Dogrywka z TutajGLOGOW.pl: Szczypiorno Cup 2015

0
1200

W miniony weekend Kalisz był miejscem zmagań drużyn w drugiej edycji turnieju Szczypiorno Cup. W zawodach wzięli udział piłkarze ręczni SPR Chrobrego Głogów, którzy zakończyli rywalizację z jednym zwycięstwem oraz dwiema porażkami. Ostatecznie głogowianie zajęli w Kaliszu piąte miejsce.

Tegoroczna edycja turnieju Szczypiorno Cup była drugą w historii. Przed rokiem najlepsi okazali się gracze niemieckiego Füchse Berlin, którzy w finale pokonali Górnik Zabrze. W tym roku szczypiorniści naszych zachodnich sąsiadów ponownie zawitali do Polski i stanęli przed trudnym zadaniem, jakim była obrona trofeum. W porównaniu do pierwszej edycji turnieju, powiększeniu uległa liczba grających drużyn i w tym roku na kaliskim parkiecie zaprezentowało się sześć ekip. Poza SPR Chrobrym Głogów i wspomnianym już Füchse Berlin, do rywalizacji przystąpiły KS Azoty Puławy, Górnik Zabrze, Pogoń Szczecin oraz Wybrzeże Gdańsk. Dla podopiecznych duetu Piotr Zembrzuski – Bartosz Jurecki była to doskonała okazja do sprawdzenia swojej formy na tle ligowych rywali, jednak opiekun głogowskiej drużyny żałował, że jego podopieczni będą grać tylko jeden mecz dziennie. – „W Kaliszu spróbujemy się jakoś zaprezentować na silnie obsadzonym turnieju. Trochę żałujemy, że impreza jest tak mało intensywna, bo tylko jeden mecz dziennie, a w okresie przygotowawczym przydałoby się więcej” – mówił przed rozpoczęciem Piotr Zembrzuski.

Brązowi medaliści nie do pokonania
Pierwszym rywalem głogowian podczas tegorocznego Szczypiorno Cup były Azoty Puławy, brązowy medalista poprzedniego sezonu PGNiG Superligi Mężczyzn. Głogowianie nie weszli najlepiej w to spotkanie i od samego początku zmuszeni byli do odrabiania strat. Ofensywa SPR Chrobrego Głogów opierała się głównie na akcjach indywidualnych, które po pierwszym kwadransie gry dały zaledwie pięć bramek. Rywale swoje akcje konstruowali rozważnie, angażując w nie większą ilość zawodników i co najważniejsze – kończyli je celnymi rzutami. Sytuacja uległa zmianie dopiero w dalszej części pierwszej połowy, kiedy coraz lepiej między słupkami spisywali się Rafał Stachera oraz Sebastian Zapora. Postawa obu bramkarzy miała duży wpływ na rezultat pierwszej odsłony meczu. Szczypiorniści SPR Chrobrego Głogów ruszyli do odrabiania strat i do przerwy przegrywali tylko jednym trafieniem.

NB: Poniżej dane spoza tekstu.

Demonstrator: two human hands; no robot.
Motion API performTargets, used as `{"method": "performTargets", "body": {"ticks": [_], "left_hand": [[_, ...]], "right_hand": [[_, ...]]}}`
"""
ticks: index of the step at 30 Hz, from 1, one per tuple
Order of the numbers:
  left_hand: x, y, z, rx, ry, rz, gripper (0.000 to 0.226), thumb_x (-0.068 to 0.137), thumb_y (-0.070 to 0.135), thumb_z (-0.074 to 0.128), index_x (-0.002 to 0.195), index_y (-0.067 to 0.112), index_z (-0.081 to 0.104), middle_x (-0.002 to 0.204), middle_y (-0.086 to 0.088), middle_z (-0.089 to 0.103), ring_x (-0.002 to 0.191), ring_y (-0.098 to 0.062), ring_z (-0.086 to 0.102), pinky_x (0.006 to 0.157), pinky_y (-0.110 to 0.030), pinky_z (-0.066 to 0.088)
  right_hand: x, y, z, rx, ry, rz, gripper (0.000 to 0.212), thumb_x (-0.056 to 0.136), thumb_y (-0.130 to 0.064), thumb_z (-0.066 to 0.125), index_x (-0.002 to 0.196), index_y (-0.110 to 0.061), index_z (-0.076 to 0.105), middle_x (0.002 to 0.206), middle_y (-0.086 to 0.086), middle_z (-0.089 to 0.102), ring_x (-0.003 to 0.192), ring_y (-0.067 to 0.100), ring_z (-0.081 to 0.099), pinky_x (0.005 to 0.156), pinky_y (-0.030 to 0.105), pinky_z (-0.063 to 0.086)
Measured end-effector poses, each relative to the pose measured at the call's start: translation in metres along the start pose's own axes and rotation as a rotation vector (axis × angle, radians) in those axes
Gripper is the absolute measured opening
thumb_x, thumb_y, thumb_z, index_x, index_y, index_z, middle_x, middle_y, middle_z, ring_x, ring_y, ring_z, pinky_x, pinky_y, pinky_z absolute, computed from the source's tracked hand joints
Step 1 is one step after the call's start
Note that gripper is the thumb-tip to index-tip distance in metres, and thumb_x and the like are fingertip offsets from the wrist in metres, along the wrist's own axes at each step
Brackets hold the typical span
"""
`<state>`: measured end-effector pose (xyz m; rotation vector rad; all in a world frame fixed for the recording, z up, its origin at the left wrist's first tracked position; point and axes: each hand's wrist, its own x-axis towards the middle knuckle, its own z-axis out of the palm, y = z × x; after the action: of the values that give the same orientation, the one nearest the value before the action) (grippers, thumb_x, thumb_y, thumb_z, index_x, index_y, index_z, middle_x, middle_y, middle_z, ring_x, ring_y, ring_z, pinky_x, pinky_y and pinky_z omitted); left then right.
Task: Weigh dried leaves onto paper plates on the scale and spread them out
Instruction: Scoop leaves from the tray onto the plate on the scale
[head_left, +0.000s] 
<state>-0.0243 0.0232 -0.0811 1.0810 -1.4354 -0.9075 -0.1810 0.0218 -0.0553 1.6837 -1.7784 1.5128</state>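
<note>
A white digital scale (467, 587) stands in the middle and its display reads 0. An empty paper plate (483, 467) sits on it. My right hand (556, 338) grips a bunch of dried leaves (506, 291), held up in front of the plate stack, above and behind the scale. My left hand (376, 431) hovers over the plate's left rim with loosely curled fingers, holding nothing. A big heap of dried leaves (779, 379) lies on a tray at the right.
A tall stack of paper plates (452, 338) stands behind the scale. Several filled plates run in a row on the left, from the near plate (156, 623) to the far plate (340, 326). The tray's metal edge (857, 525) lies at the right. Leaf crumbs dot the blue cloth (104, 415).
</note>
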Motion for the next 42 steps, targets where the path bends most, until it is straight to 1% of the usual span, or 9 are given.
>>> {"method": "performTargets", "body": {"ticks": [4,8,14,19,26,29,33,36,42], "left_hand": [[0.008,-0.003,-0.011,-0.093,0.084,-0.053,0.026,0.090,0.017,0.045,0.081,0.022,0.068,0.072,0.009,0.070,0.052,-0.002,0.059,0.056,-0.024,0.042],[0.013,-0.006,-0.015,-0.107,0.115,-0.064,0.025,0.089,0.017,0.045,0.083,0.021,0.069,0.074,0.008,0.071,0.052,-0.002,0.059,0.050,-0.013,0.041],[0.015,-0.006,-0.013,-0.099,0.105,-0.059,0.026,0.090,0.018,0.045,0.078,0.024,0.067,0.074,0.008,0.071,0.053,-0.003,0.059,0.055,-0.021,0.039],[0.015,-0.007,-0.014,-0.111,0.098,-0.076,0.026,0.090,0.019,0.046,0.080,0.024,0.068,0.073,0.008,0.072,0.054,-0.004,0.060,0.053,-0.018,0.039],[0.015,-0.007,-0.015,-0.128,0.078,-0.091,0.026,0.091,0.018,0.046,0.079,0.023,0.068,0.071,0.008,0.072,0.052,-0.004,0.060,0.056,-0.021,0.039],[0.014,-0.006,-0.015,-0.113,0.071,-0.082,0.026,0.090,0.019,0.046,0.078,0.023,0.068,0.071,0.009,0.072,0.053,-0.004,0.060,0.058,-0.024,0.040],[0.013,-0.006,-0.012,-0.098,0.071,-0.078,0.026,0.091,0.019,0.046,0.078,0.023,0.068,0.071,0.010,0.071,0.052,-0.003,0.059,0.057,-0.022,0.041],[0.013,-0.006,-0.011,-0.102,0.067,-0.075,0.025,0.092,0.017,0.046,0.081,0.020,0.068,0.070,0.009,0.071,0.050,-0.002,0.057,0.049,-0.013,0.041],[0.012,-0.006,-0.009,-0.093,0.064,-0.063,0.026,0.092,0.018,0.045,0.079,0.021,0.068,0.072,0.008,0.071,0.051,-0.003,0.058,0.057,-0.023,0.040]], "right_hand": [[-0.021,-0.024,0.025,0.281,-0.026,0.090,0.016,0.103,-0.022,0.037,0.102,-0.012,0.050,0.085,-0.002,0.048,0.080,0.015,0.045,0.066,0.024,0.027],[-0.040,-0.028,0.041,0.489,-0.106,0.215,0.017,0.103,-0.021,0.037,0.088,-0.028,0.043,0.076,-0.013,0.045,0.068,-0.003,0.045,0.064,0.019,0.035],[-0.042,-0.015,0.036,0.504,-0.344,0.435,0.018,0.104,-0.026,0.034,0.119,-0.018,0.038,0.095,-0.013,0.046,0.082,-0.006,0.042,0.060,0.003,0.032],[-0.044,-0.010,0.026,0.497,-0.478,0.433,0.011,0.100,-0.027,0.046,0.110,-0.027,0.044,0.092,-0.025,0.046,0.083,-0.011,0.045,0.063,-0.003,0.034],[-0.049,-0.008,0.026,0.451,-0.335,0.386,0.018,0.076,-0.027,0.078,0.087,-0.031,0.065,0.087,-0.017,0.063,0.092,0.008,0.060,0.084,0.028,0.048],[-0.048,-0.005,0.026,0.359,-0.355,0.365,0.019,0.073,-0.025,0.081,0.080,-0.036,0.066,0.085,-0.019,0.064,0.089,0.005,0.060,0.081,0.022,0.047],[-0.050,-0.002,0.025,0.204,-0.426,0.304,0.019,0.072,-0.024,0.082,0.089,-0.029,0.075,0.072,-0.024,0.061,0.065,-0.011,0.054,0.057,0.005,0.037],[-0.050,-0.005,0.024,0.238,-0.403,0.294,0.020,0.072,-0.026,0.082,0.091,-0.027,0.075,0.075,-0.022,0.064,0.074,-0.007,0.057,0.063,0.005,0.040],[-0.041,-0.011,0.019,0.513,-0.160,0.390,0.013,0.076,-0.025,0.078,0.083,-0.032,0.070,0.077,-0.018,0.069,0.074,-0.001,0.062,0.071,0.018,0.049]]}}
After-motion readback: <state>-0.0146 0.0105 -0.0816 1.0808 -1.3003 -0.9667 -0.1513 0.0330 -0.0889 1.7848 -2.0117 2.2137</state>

Druga połowa rozpoczęła się od mocnych ataków głogowskiej drużyny i niedługo po wznowieniu podopieczni duetu Zembrzuski – Jurecki prowadzili 17:15. Trzeba jednak przyznać, że drugie pół godziny gry upłynęło pod znakiem wielu prostych błędów i niedokładności, którą raziły oba zespoły. W takiej sytuacji lepiej poradzili sobie puławianie, którzy lepiej spisywali się pod bramką rywali, a dodając do tego świetne interwencje Wadima Bogdanowa, zdołali przechylić szalę zwycięstwa na swoją korzyść. Mecz ostatecznie zakończył się wynikiem 27:22 dla trzeciej drużyny polskiej PGNiG Superligi.

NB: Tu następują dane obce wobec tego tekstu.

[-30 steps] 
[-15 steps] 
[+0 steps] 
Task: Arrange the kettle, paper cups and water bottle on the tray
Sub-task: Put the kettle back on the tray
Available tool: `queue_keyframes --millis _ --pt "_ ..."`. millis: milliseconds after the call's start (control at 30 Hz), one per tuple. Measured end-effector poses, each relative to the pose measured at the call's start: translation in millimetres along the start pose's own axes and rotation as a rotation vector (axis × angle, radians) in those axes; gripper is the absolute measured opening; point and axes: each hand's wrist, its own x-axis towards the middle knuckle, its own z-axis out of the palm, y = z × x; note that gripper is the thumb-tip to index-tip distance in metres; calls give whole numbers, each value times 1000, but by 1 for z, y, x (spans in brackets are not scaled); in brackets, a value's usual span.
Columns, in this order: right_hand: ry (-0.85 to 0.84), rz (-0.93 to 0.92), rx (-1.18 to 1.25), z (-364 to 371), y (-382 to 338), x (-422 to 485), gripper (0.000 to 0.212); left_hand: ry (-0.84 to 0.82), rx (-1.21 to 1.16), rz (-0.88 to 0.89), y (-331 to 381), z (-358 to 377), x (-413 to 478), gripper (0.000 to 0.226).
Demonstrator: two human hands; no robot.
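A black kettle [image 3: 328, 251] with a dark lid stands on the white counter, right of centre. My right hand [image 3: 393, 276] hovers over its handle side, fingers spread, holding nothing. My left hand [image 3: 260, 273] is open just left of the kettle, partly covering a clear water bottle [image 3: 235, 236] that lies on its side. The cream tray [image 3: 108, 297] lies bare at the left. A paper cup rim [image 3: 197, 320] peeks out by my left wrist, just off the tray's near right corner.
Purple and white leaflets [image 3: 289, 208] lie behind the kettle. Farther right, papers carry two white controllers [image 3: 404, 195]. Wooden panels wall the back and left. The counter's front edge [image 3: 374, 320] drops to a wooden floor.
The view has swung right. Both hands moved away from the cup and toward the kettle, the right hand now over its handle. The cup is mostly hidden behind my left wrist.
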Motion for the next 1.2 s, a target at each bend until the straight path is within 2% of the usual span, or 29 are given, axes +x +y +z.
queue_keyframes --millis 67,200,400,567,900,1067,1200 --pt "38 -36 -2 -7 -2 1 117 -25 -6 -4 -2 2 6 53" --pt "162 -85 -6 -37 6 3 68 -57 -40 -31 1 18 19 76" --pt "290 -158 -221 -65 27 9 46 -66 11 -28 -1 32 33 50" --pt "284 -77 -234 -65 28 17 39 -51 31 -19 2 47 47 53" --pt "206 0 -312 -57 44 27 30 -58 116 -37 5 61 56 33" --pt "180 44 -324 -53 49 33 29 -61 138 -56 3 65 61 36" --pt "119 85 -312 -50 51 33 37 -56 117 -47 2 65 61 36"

– „Myślę, że dziś zagraliśmy bardzo dobre zawody. Szczególnie w obronie walka była przez całe 60 minut. Może poza pierwszymi pięcioma minutami, gdzie chyba za luźno weszliśmy w mecz. Potem zwarliśmy szyki i obrona wyglądała bardzo dobrze. Największym mankamentem była skuteczność. Nie kończyliśmy wypracowanych sytuacji. Nad tym popracujemy i w lidze będzie dużo lepiej” – powiedział Bartosz Jurecki.

KS Azoty Puławy – SPR Chrobry Głogów 27:22 (13:12)

KS Azoty Puławy: Zapora, Bogdanow – Krajewski 9, Prce 8, Sobol 3, Petrovsky 2, Przybylski 2, Kuchczyński 1, Skrabania 1, Orzechowski 1, Kubisztal, Grzelak, Masłowski.
Kary: 8 min.
Czerwona kartka: Paweł Grzelak (gradacja kar – 50. min.)

SPR Chrobry Głogów: Stachera, Kapela – Jurecki 4, Rosiński 4, Babicz 4, Kubała 3, Świtała 2, Bąk 2, Biegaj 1, Płócienniczak 1, Kandora 1, Sadowski, Tytuyki.
Kary: 6 min.

Sędziowali: Bąk, Ciesielski (Zielona Góra)

Nagroda dla najlepszego gracza Azotów: Sebastian Zapora
Nagroda dla najlepszego gracza Chrobrego: Rafał Stachera

SPR-Chrobry-Glogow-Fuchse-Berlin-Szczypiorno-Cup-fot.SPR-Chrobry-GlogowDrugą przeszkodą obrońcy trofeum
Drugim rywalem głogowskich szczypiornistów był niemiecki Füchse Berlin, który w pierwszym meczu okazał się lepszy od Pogoni Szczecin. Berlińczycy to siódma drużyna poprzedniego sezonu Bundesligi i już samo to zwiastowało, że przed głogowianami naprawdę trudne zadanie. Początek meczu był doskonałym potwierdzeniem tych słów. Szczypiorniści SPR Chrobrego Głogów nie mieli zbyt dużo do powiedzenia, a na parkiecie zdecydowanie lepiej spisywali się Niemcy. Z biegiem czasu głogowski zespół grał coraz odważniej i miało to przełożenie na wynik meczu. Podopieczni duetu Piotr Zembrzuski – Bartosz Jurecki stopniowo odrabiali straty i w pewnym momencie przewaga Füchse Berlin wynosiła już tylko trzy punkty. Końcowe minuty pierwszej odsłony ponownie należały jednak do rywali i zakończyła się ona pięciobramkowym prowadzeniem berlińczyków.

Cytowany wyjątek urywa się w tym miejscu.